Reporter's Comment to § 5(b).
Subsection (b) renders a preferential transfer—i.e., a transfer by an insolvent debtor for or on account of an antecedent debt—to an insider voidable when the insider had reasonable cause to believe that the debtor was insolvent.
This subsection adopts for general application the rule of such cases as Jackson Sound Studios, Inc. v. Travis, 473 F.2d 503 (5th Cir. 1973) (security transfer of corporation’s equipment to corporate principal’s mother perfected on eve of bankruptcy of corporation held to be voidable); In re Lamie Chemical Co., 296 F. 24 (4th Cir. 1924) (corporate preference to corporate officers and directors held voidable by receiver when corporation was insolvent or nearly so and directors had already voted for liquidation); Stuart v.
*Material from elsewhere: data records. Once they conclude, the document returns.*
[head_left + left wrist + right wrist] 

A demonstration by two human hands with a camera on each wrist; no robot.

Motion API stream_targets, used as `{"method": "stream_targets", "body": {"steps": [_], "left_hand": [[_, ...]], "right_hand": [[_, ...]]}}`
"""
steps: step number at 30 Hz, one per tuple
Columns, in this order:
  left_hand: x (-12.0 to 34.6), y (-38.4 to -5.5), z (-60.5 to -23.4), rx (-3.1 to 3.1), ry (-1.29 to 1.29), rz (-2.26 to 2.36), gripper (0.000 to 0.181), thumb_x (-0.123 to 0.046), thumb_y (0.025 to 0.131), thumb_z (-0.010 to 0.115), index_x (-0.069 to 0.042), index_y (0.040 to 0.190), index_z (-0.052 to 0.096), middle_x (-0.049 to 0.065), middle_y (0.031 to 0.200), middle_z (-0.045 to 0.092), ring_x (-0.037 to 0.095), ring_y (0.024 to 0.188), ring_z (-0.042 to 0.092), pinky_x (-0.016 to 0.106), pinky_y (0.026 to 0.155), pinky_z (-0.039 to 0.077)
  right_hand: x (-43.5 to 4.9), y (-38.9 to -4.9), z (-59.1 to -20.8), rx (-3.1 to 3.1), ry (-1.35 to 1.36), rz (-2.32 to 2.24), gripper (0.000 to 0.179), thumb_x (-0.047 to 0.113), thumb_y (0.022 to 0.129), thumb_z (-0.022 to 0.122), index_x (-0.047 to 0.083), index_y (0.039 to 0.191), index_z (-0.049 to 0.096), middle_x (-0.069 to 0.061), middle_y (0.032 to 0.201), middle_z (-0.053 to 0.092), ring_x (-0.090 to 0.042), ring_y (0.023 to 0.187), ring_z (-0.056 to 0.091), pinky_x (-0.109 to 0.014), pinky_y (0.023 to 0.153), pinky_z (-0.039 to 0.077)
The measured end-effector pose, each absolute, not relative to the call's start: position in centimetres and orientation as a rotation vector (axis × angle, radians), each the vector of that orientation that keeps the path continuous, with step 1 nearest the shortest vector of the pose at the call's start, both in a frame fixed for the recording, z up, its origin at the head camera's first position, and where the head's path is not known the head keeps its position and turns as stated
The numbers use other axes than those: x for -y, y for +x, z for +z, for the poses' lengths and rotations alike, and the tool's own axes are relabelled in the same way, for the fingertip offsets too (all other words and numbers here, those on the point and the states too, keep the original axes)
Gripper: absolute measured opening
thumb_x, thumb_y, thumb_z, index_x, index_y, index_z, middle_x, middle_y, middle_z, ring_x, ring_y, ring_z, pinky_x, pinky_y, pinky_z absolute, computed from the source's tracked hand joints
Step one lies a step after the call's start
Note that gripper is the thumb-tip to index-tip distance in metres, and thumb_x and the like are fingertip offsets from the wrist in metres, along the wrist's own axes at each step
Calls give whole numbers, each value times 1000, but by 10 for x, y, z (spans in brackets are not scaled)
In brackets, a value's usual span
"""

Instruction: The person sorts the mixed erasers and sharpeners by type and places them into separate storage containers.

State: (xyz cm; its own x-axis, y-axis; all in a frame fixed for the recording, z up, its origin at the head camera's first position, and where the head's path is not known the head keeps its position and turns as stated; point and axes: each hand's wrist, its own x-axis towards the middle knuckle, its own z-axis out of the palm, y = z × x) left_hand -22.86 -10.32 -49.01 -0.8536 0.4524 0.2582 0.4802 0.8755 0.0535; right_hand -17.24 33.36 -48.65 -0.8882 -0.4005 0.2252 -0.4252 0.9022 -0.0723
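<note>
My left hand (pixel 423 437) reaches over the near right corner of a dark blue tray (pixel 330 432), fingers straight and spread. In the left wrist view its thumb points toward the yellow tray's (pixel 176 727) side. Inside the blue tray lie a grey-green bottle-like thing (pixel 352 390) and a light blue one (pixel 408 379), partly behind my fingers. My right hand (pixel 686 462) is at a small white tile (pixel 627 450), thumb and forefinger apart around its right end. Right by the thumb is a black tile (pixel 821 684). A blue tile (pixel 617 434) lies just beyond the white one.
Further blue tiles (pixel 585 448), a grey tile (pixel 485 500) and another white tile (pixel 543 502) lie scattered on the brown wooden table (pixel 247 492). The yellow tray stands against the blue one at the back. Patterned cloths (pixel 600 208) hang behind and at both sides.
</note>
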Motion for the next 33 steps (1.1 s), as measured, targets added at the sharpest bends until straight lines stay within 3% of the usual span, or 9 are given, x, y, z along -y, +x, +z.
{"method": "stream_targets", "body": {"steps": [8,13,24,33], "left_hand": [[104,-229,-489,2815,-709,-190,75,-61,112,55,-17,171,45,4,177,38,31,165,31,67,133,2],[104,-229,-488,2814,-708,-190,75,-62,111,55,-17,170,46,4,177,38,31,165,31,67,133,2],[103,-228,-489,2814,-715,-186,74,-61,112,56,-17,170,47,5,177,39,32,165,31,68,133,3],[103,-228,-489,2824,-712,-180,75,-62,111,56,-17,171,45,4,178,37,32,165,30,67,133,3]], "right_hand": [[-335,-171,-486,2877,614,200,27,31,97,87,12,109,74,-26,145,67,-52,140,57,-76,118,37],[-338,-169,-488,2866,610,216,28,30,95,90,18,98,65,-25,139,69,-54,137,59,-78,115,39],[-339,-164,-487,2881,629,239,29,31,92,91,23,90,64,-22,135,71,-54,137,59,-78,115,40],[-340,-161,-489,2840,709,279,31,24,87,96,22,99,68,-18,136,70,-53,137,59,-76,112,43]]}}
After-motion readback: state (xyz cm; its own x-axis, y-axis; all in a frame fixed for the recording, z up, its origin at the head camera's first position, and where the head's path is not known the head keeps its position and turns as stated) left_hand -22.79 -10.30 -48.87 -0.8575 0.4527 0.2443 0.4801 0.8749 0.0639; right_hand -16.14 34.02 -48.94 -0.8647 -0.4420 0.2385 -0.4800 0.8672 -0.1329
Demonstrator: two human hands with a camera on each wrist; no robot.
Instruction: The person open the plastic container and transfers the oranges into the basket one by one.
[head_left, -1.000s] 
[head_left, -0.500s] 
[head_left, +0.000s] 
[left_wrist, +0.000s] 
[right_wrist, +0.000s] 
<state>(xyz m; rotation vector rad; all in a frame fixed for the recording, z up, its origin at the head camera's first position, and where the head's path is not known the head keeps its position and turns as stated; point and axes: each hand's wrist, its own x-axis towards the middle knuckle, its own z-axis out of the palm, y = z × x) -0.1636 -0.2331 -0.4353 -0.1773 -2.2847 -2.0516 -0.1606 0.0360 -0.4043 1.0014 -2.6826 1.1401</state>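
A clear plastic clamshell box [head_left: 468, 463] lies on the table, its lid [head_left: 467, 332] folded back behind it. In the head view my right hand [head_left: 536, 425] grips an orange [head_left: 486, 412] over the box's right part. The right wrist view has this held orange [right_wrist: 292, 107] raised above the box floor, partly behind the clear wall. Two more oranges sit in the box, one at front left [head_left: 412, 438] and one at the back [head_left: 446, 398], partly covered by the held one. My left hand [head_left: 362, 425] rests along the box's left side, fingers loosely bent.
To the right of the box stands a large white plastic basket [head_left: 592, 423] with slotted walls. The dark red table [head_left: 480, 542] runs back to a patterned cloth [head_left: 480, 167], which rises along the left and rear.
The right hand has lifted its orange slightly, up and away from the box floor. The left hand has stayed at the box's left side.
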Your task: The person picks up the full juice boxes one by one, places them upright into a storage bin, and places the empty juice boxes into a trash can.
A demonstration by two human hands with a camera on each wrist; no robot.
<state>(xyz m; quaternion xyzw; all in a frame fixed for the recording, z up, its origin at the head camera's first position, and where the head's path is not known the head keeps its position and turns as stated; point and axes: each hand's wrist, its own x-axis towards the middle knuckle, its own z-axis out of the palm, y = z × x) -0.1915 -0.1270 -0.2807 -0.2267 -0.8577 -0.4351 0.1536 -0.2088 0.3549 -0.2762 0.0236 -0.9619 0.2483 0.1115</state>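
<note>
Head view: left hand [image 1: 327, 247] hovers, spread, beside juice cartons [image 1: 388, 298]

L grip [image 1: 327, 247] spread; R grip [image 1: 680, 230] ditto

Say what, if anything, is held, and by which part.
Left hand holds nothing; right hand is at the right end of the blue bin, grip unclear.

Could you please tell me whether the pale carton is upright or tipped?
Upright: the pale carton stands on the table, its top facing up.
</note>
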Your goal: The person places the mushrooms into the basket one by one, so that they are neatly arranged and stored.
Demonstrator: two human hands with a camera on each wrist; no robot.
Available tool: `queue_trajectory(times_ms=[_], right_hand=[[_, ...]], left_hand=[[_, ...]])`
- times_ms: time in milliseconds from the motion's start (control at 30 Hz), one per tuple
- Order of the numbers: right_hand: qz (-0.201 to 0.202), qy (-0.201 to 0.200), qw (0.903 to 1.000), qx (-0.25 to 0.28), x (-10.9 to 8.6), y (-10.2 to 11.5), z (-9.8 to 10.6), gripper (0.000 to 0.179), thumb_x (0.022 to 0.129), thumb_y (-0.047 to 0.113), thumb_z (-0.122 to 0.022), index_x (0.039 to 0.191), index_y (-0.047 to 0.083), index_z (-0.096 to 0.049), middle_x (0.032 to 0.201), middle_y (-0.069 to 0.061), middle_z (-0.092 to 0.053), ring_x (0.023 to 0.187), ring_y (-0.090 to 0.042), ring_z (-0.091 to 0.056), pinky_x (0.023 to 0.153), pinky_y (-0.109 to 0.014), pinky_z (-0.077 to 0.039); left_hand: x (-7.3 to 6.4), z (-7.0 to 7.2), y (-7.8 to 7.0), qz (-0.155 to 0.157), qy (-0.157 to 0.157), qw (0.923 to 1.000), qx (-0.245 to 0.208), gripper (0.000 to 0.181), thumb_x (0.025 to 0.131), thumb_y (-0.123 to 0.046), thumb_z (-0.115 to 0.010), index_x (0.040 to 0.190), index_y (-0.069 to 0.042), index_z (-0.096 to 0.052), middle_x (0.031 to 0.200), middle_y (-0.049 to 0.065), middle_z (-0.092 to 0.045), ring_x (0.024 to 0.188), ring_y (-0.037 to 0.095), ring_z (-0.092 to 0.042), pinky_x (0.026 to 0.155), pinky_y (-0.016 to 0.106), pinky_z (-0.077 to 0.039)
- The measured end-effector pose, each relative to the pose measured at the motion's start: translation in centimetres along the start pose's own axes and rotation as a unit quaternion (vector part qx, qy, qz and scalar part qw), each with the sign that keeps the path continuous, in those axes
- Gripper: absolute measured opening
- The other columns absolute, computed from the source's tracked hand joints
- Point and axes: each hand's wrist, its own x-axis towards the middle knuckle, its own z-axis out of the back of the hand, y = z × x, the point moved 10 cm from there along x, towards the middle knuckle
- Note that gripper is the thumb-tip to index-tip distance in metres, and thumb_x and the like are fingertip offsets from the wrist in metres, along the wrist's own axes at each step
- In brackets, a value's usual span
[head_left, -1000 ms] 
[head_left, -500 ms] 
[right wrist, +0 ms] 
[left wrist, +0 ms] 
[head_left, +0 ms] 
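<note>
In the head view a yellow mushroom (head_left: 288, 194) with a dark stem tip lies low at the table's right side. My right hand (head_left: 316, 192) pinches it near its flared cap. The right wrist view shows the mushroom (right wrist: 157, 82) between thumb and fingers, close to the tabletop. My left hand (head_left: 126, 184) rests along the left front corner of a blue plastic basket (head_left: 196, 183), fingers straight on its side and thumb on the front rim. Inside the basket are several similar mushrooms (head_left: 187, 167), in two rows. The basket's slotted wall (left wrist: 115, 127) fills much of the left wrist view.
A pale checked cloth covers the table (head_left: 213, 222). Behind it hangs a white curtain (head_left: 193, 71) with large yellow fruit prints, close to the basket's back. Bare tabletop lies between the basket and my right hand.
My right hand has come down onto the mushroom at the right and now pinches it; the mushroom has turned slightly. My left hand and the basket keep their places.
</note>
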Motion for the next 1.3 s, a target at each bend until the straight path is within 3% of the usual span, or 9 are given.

Larson, 298 F. 223 (8th Cir. 1924), noted 38 Harv.L.Rev. 521 (1925) (corporate preference to director held voidable). See generally 2 G. Glenn, Fraudulent Conveyances and Preferences 386 (Rev. ed. 1940).
Subsection (b) overrules such cases as Epstein v. Goldstein, 107 F.2d 755, 757 (2d Cir. 1939) (transfer by insolvent husband to wife to secure his debt to her sustained against attack by husband’s trustee); Hartford Accident & Indemnity Co. v. Jirasek, 254 Mich. 131, 139, 235 N.W. 836, 839 (1931) (mortgage given by debtor to his brother to secure an antecedent debt owed the brother sustained as not voidable).
Reporter's Comment to § 5(b) cmt. 3.
Subsection (b) does not extend as far as § 8(a) of the Uniform Fraudulent Conveyance Act and Bankruptcy Code § 548(b) (1984) in rendering voidable a transfer made by an insolvent partnership to a partner.
A general partner is an insider of the partnership, but a transfer by the partnership to the partner nevertheless is not vulnerable to avoidance under § 5(b) unless the transfer is for an antecedent debt and the partner has reasonable cause to believe that the partnership is insolvent.
By contrast, the cited provisions of the Uniform Fraudulent Conveyance Act and the Bankruptcy Code make any transfer by an insolvent partnership to a general partner voidable.
Avoidance of the partnership transfer without reference to the partner’s state of mind and the nature of the consideration exchanged would be unduly harsh treatment of the creditors of the partner and unduly favorable to the creditors of the partnership.
This is the Insider Preference Test. As the name suggests, this is not really a fraudulent transfer test at all, but a preferential transfer test roughly analogous to that found in the U.S. Bankruptcy Code. The test has four elements:
1. The debtor was insolvent;
2. The transfer was to an insider;
3. The transfer was in payment of an old debt; and
4. The insider should have known that the debtor was insolvent.
A transfer that occurs before the claim is also not actionable, i.e., it cannot be used by future creditors.
When the Drafting Committee for what became the UVTA (2014) met, there was considerable discussion that this preference test had no place in the UVTA, that its inclusion in the UFTA (1984) had been a mistake, and that it should be axed from the UVTA. But noting that many states do not have their own preferential transfer regimes, and nobody having any particularly strong feelings about the subject either way, § 5(b) barely survived. Some states that do indeed have their own preferential transfer regimes, such as California, have chosen not to enact § 5(b).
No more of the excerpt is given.